The Daily Wire’s Ben Zeisloft also criticized attention given to gun control instead of marijuana and cited Ingraham’s segment, writing that “while the Left blames so-called ‘assault weapons’ and pushes for more gun control,” they “appear to be missing what could be a significant, yet underreported factor — the shooter’s marijuana use.”
The Wall Street Journal’s Allysia Finley cited Berenson to suggest The New York Times had covered up the Uvalde shooter’s marijuana use and claimed that the Tucson, Aurora nightclub, Pulse nightclub, Sutherland Springs, and Parkland shooters all “were reported to be marijuana users. It could be a coincidence, but increasing evidence suggests a connection.”
Writing for Newsmax, conservative author Ron Kessler criticized the attention given to gun control in the wake of mass shootings and pushed the claim that it should be put on marijuana instead. Kessler argued that “virtually everyone ignores the obvious reason for the dramatic increase in these tragedies: Democrats push legalizing marijuana, which has become three to four times more potent than it was only a few years ago,” and even quoted Ingraham directly: “Democrats who push stricter gun control measures as a solution to mass shootings are ‘completely oblivious to what the legalization of marijuana has done and is doing to an entire generation of Americans — with violent consequences,’ Ingraham said.”
Kessler appeared on far-right cable outlet One America News on June 4 and asserted that “pot has become much more potent” and “18 states have legalized pot because of Democratic legislatures, so you have these two forces coming together, and that has led to a lot of these shootings.” Kessler went on to mislead viewers that “the active ingredient THC creates psychosis, it creates paranoia, it creates schizophrenia, and all these things lead to some of these shootings.”

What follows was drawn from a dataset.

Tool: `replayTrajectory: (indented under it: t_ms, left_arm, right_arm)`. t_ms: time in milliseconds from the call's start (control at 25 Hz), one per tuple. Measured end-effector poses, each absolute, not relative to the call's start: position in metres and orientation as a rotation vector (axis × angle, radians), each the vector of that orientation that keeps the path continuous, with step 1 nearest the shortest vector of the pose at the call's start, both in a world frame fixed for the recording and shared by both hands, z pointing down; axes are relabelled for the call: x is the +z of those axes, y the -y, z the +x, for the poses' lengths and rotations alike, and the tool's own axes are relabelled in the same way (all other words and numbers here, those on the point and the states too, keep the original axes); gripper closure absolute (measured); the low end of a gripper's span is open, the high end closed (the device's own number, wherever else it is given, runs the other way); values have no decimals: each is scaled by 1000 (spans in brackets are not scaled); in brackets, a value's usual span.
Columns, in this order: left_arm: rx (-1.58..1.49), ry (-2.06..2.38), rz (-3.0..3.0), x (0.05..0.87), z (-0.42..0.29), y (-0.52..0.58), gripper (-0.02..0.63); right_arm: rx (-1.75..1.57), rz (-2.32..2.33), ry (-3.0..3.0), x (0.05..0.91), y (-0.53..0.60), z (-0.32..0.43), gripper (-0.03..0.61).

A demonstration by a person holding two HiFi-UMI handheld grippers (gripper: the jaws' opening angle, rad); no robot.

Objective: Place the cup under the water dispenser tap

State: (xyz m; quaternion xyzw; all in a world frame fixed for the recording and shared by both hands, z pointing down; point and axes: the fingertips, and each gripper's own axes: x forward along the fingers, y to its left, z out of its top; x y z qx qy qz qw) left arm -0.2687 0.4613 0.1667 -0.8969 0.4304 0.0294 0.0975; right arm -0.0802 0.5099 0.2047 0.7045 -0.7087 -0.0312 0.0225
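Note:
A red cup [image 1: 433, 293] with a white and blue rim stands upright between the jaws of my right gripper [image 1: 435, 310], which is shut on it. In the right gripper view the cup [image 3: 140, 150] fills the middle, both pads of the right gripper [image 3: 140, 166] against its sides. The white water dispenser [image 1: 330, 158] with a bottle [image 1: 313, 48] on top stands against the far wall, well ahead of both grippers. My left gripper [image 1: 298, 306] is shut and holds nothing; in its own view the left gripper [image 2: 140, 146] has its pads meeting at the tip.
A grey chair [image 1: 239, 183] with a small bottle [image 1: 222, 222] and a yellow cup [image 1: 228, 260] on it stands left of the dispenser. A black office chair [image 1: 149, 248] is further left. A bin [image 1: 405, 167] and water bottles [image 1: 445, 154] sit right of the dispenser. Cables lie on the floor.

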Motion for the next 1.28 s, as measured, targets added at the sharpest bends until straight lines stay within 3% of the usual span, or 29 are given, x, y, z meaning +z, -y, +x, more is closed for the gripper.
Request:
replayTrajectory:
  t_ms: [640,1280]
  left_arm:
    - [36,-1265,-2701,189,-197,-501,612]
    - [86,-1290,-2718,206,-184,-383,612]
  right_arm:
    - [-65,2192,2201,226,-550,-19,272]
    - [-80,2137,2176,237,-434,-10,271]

PolitiFact assessed these kinds of claims in 2019 and concluded that there is no clear causal relationship between marijuana use and mass shootings, writing that “for every study that’s declared a link between pot and violence, there are others that say the opposite.”
James Knoll, director of forensic psychiatry at Syracuse University, told PolitiFact that “marijuana use is higher in young men, people with serious adverse childhood experiences, antisocial personality, low income, low education, use of other illicit substances,” which are all “well known risk factors for violence in their own right.” In other words, while research shows that there is a correlation between marijuana use and some forms of mental illness, there are too many other factors linked to potential violence to clearly establish the causal relationship that right-wing media are pushing. .
While it’s “widely accepted that marijuana and psychosis are linked,” it’s unclear “whether the drug unmasks psychotic symptoms in predisposed people or whether it triggers the onset of psychosis entirely.” Further, PolitiFact noted that those with preexisting psychiatric disorders are more likely to use marijuana to self-medicate.
Most importantly, cannabis use is exceedingly common. As PolitiFact points out, overlap is inevitable “between people who commit violent acts and people who smoke marijuana because of how popular marijuana is. According to the United Nations, 192 million people worldwide used marijuana at least once in 2016.” As legalization has spread, this number has likely increased even more.
Blaming mass shootings on marijuana use is not only misleading and stigmatizing, but speaks to a larger effort to blame nearly unavoidable social and psychological phenomena rather than loosely controlled access to high-powered assault weapons in the United States. As these tragedies continue to happen, right-wing media will continue to use any excuse they can find to deflect attention from even the most minimal gun control measures, creating the opportunity for more mass shootings.